* What is being asked
Search the records for the string "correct" and copy every line in which it appears.

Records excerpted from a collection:
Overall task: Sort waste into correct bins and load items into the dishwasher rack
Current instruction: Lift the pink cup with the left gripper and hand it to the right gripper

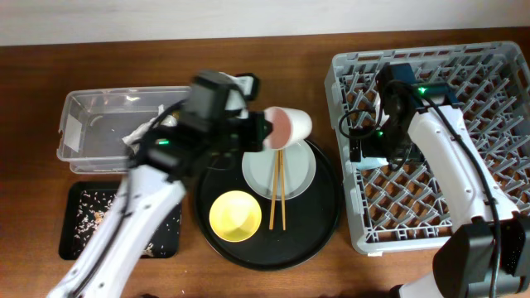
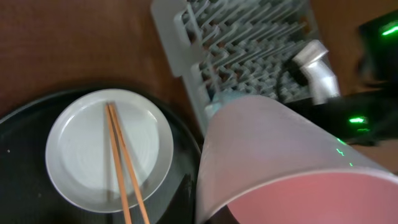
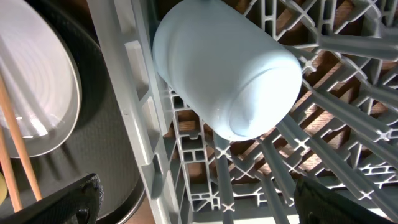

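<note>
Two cups: your left gripper point(image 1: 263, 130), clamped on the pink cup point(image 1: 291, 125), holds it sideways just left of the dishwasher rack point(image 1: 348, 74), base pointing rackward. Your right gripper point(image 1: 365, 151), fingers apart, hangs over the light blue cup point(image 3: 230, 68) inside the rack.

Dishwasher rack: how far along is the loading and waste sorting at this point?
Done: the light blue cup lies in the dishwasher rack, and scraps sit in the shallow black tray. In hand: the left pincer holds the pink cup, lifted above the plate. The right pincer is open over the light blue cup. Left: plate, chopsticks and yellow bowl remain on the round tray.
</note>
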Robot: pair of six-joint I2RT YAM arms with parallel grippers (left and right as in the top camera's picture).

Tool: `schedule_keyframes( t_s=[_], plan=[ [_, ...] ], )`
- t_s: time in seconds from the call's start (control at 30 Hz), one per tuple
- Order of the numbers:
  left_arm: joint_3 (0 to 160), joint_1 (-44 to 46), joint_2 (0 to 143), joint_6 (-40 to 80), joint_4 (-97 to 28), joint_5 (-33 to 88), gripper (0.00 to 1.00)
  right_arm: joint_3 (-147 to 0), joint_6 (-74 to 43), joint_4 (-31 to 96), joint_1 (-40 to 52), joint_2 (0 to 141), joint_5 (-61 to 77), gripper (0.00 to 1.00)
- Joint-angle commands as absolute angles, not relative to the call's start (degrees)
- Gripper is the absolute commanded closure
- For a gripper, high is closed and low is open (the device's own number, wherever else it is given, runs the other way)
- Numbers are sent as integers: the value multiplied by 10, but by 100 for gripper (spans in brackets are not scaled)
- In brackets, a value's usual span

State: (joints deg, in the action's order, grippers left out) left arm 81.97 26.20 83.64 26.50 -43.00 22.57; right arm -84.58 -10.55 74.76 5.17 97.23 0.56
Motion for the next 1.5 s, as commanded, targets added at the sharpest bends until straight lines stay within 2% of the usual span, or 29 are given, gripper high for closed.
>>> schedule_keyframes(
  t_s=[0.0, 0.07, 0.1, 0.13, 0.2, 0.27, 0.3, 0.4, 0.43, 0.53, 0.77, 0.87, 1.03, 1.1, 1.3, 1.47],
  plan=[
    [825, 183, 824, 158, -461, 513, 100, -844, -121, 736, 52, 975, 51, 1],
    [825, 158, 824, 131, -466, 579, 100, -844, -112, 720, 52, 975, 197, 1],
    [825, 153, 824, 131, -465, 591, 100, -844, -50, 709, 52, 975, 300, 1],
    [825, 151, 824, 131, -465, 592, 100, -844, 113, 712, 47, 975, 517, 1],
    [825, 140, 824, 93, -456, 645, 100, -845, 155, 721, 24, 975, 690, 1],
    [825, 92, 824, 93, -455, 708, 100, -845, 218, 762, 1, 975, 760, 2],
    [825, 58, 824, 93, -455, 732, 100, -844, 319, 812, -1, 974, 792, 1],
    [825, -3, 824, 82, -455, 754, 100, -845, 489, 903, 1, 974, 814, 1],
    [825, -4, 824, 76, -455, 773, 100, -845, 560, 935, 7, 973, 825, 2],
    [825, 52, 824, 76, -457, 768, 100, -846, 651, 952, 51, 970, 854, 1],
    [825, 121, 824, 74, -457, 728, 100, -936, 658, 952, 64, 970, 870, 2],
    [825, 143, 824, 74, -457, 681, 100, -942, 658, 957, 64, 964, 884, 1],
    [825, 147, 824, 74, -446, 681, 100, -942, 658, 955, 87, 906, 878, 1],
    [825, 148, 824, 74, -441, 754, 100, -942, 658, 947, 114, 901, 856, 1],
    [825, 150, 824, 74, -442, 787, 100, -942, 658, 916, 129, 901, 863, 0],
    [825, 175, 824, 67, -442, 754, 100, -942, 658, 888, 127, 901, 889, 10]
  ],
)
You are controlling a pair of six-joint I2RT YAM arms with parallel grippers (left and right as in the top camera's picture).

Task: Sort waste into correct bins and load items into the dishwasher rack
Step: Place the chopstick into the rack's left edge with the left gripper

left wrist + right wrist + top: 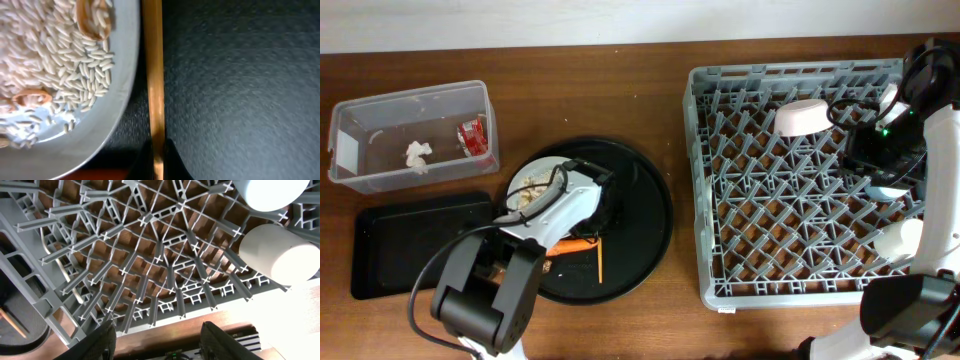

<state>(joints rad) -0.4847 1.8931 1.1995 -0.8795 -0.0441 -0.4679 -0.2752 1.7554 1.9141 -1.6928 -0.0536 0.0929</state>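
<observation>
Thin wooden chopstick (152,60) is lying well L of large square grey plastic dishwasher rack (696,180), just beside pale grey plate (102,142) carrying pale beige food scraps (55,55). L gripper (159,152) is clenching chopstick. R gripper (165,340) is hovering over rack, released, fingers wide apart.

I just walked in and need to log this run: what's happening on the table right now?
The left gripper is pinched on a wooden chopstick beside the plate of rice on the round black tray. The right gripper hangs open and empty over the dishwasher rack, which already holds a white cup. A tissue and a red wrapper are already in the clear tub.
</observation>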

* Solution for this problem
Overall task: Sort waste into correct bins and load items into the dishwasher rack
Task: Sort waste into correct bins and load items into the dishwasher rack

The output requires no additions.